%%

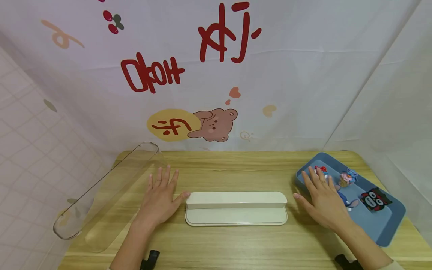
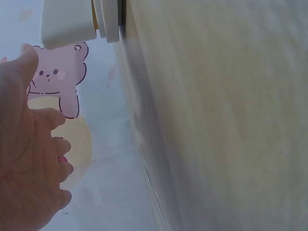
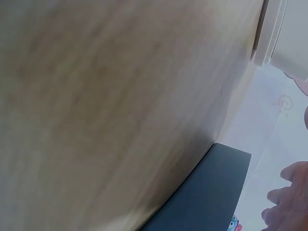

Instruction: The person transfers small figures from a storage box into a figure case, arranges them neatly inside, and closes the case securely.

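From where I stand, the clear cover (image 1: pixel 113 195) looks like the likeliest casualty: it lies aslant at the left side of the tabletop (image 1: pixel 236 247), its rim reaching about to the edge or past it. A nudge from the left hand (image 1: pixel 160 204) or forearm could send it over, and being see-through, its sides are easy to misjudge. The blue tray (image 1: pixel 376 225) worries me too, since its outer corner comes right up to the right edge of the tabletop; a shove outward might tip it. The trinkets inside lie loose: a red-topped one (image 1: pixel 321 170), an ice-cream cone (image 1: pixel 345 180), a blue one with big ears (image 1: pixel 350 203) and a black owl (image 1: pixel 374 198). A careless sweep of the right hand (image 1: pixel 322 204) could knock the first of them about, as the fingers are above that end. The white stand (image 1: pixel 236 216) sits safer, in the middle between the two hands, though a bump from the left thumb might skew it.

As for the fingers, both sets are stretched out, spread apart and holding nothing. On the left, the thumb points at the near end of the stand; whether it brushes it I cannot tell. On the right, the fingers hang over the tray's inner corner, apparently without touching the trinkets, with the thumb held away toward the stand.
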The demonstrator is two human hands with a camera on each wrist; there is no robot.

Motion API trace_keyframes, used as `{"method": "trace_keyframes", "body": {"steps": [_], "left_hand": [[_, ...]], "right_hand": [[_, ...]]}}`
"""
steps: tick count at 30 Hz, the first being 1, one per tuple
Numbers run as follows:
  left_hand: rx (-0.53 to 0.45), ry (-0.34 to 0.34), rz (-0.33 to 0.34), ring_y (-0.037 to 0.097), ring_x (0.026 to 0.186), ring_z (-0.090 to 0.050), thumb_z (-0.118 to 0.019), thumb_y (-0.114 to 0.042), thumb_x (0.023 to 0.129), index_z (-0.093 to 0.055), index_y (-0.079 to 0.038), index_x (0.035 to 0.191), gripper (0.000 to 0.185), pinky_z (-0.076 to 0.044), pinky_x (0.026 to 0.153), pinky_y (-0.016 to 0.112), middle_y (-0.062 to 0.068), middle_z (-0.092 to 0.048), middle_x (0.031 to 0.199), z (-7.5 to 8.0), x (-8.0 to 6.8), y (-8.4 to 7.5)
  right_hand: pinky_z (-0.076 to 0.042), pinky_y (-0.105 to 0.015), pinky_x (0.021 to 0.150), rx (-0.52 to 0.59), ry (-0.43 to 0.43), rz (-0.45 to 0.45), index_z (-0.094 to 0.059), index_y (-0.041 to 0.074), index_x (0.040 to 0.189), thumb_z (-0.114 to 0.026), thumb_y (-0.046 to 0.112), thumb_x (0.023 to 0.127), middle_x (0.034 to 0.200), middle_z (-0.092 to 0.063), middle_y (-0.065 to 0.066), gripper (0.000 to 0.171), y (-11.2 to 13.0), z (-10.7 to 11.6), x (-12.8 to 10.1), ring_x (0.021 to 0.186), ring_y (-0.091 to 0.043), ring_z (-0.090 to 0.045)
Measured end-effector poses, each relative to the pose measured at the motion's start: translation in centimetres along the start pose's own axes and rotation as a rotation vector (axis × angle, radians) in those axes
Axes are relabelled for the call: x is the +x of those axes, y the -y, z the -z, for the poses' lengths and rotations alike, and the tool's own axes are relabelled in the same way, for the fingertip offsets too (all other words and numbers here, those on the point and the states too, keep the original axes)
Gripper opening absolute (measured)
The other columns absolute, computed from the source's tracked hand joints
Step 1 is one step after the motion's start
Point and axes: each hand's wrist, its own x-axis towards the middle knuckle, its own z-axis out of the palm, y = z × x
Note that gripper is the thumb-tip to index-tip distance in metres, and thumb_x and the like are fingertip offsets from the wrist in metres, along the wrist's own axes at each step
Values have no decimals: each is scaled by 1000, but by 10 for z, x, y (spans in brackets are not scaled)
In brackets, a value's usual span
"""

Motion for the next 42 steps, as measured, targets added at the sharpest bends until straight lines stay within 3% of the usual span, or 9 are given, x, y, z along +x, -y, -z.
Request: {"method": "trace_keyframes", "body": {"steps": [5, 13, 21, 28, 36, 42], "left_hand": [[-11, 0, 1, 44, 159, -1, -52, -65, 102, -32, -5, 164, 88, 0, 125, 65, 21, -9, 173, 0, -3, 0], [-19, 3, -6, 44, 159, 1, -49, -67, 102, -32, -4, 164, 89, 4, 126, 64, 22, -9, 172, 3, -6, 0], [-22, -2, -29, 44, 159, 1, -46, -67, 103, -32, -4, 164, 89, 2, 126, 64, 24, -11, 172, 5, -9, -1], [-99, 1, -60, 44, 159, -4, -50, -65, 103, -32, -5, 164, 88, -1, 126, 65, 23, -11, 172, 4, -12, -3], [-140, -23, -110, 44, 158, -12, -59, -61, 100, -35, -6, 163, 87, -7, 125, 67, 22, -18, 171, 3, -17, -7], [-194, 7, -113, 40, 159, -13, -71, -60, 93, -33, -9, 165, 96, -7, 126, 65, 19, -21, 172, 2, -18, -10]], "right_hand": [[6, -60, 126, 33, 0, -9, -30, -5, 162, -62, 43, 104, 168, -18, -31, 81, -1, 4, -2, 159, -40, 1], [2, -69, 123, 42, -31, -26, -28, -6, 162, -64, 41, 104, 167, -21, -32, 83, -6, 18, -3, 159, -42, -1], [5, -67, 124, 38, -64, -70, -24, -5, 163, -65, 40, 104, 169, -15, -31, 85, -17, 31, -8, 158, -46, -3], [5, -64, 125, 55, -36, -154, -16, -3, 165, -63, 41, 104, 169, -13, -30, 88, -27, 41, -17, 157, -48, -8], [-10, -70, 122, 78, -72, -214, -23, -6, 163, -65, 38, 104, 164, -25, -35, 85, -37, 41, -29, 149, -56, -25], [-31, -82, 100, 93, -69, -276, -35, -5, 159, -70, 38, 101, 152, -42, -39, 80, -44, 42, -35, 126, -67, -44]]}}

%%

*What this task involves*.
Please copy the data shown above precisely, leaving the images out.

*Solution to the exercise*.
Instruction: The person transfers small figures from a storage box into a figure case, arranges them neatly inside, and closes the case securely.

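From where I stand, the clear cover (image 1: pixel 113 195) looks like the likeliest casualty: it lies aslant at the left side of the tabletop (image 1: pixel 236 247), its rim reaching about to the edge or past it. A nudge from the left hand (image 1: pixel 160 204) or forearm could send it over, and being see-through, its sides are easy to misjudge. The blue tray (image 1: pixel 376 225) worries me too, since its outer corner comes right up to the right edge of the tabletop; a shove outward might tip it. The trinkets inside lie loose: a red-topped one (image 1: pixel 321 170), an ice-cream cone (image 1: pixel 345 180), a blue one with big ears (image 1: pixel 350 203) and a black owl (image 1: pixel 374 198). A careless sweep of the right hand (image 1: pixel 322 204) could knock the first of them about, as the fingers are above that end. The white stand (image 1: pixel 236 216) sits safer, in the middle between the two hands, though a bump from the left thumb might skew it.

As for the fingers, both sets are stretched out, spread apart and holding nothing. On the left, the thumb points at the near end of the stand; whether it brushes it I cannot tell. On the right, the fingers hang over the tray's inner corner, apparently without touching the trinkets, with the thumb held away toward the stand.
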The demonstrator is two human hands with a camera on each wrist; there is no robot.

Motion API trace_keyframes, used as `{"method": "trace_keyframes", "body": {"steps": [_], "left_hand": [[_, ...]], "right_hand": [[_, ...]]}}`
"""
steps: tick count at 30 Hz, the first being 1, one per tuple
Numbers run as follows:
  left_hand: rx (-0.53 to 0.45), ry (-0.34 to 0.34), rz (-0.33 to 0.34), ring_y (-0.037 to 0.097), ring_x (0.026 to 0.186), ring_z (-0.090 to 0.050), thumb_z (-0.118 to 0.019), thumb_y (-0.114 to 0.042), thumb_x (0.023 to 0.129), index_z (-0.093 to 0.055), index_y (-0.079 to 0.038), index_x (0.035 to 0.191), gripper (0.000 to 0.185), pinky_z (-0.076 to 0.044), pinky_x (0.026 to 0.153), pinky_y (-0.016 to 0.112), middle_y (-0.062 to 0.068), middle_z (-0.092 to 0.048), middle_x (0.031 to 0.199), z (-7.5 to 8.0), x (-8.0 to 6.8), y (-8.4 to 7.5)
  right_hand: pinky_z (-0.076 to 0.042), pinky_y (-0.105 to 0.015), pinky_x (0.021 to 0.150), rx (-0.52 to 0.59), ry (-0.43 to 0.43), rz (-0.45 to 0.45), index_z (-0.094 to 0.059), index_y (-0.041 to 0.074), index_x (0.040 to 0.189), thumb_z (-0.114 to 0.026), thumb_y (-0.046 to 0.112), thumb_x (0.023 to 0.127), middle_x (0.034 to 0.200), middle_z (-0.092 to 0.063), middle_y (-0.065 to 0.066), gripper (0.000 to 0.171), y (-11.2 to 13.0), z (-10.7 to 11.6), x (-12.8 to 10.1), ring_x (0.021 to 0.186), ring_y (-0.091 to 0.043), ring_z (-0.090 to 0.045)
Measured end-effector poses, each relative to the pose measured at the motion's start: translation in centimetres along the start pose's own axes and rotation as a rotation vector (axis × angle, radians) in those axes
Axes are relabelled for the call: x is the +x of those axes, y the -y, z the -z, for the poses' lengths and rotations alike, and the tool's own axes are relabelled in the same way, for the fingertip offsets too (all other words and numbers here, those on the point and the states too, keep the original axes)
Gripper opening absolute (measured)
The other columns absolute, computed from the source's tracked hand joints
Step 1 is one step after the motion's start
Point and axes: each hand's wrist, its own x-axis towards the middle knuckle, its own z-axis out of the palm, y = z × x
Note that gripper is the thumb-tip to index-tip distance in metres, and thumb_x and the like are fingertip offsets from the wrist in metres, along the wrist's own axes at each step
Values have no decimals: each is scaled by 1000, but by 10 for z, x, y (spans in brackets are not scaled)
In brackets, a value's usual span
"""

Motion for the next 42 steps, as measured, targets added at the sharpest bends until straight lines stay within 3% of the usual span, or 9 are given, x, y, z along +x, -y, -z.
Request: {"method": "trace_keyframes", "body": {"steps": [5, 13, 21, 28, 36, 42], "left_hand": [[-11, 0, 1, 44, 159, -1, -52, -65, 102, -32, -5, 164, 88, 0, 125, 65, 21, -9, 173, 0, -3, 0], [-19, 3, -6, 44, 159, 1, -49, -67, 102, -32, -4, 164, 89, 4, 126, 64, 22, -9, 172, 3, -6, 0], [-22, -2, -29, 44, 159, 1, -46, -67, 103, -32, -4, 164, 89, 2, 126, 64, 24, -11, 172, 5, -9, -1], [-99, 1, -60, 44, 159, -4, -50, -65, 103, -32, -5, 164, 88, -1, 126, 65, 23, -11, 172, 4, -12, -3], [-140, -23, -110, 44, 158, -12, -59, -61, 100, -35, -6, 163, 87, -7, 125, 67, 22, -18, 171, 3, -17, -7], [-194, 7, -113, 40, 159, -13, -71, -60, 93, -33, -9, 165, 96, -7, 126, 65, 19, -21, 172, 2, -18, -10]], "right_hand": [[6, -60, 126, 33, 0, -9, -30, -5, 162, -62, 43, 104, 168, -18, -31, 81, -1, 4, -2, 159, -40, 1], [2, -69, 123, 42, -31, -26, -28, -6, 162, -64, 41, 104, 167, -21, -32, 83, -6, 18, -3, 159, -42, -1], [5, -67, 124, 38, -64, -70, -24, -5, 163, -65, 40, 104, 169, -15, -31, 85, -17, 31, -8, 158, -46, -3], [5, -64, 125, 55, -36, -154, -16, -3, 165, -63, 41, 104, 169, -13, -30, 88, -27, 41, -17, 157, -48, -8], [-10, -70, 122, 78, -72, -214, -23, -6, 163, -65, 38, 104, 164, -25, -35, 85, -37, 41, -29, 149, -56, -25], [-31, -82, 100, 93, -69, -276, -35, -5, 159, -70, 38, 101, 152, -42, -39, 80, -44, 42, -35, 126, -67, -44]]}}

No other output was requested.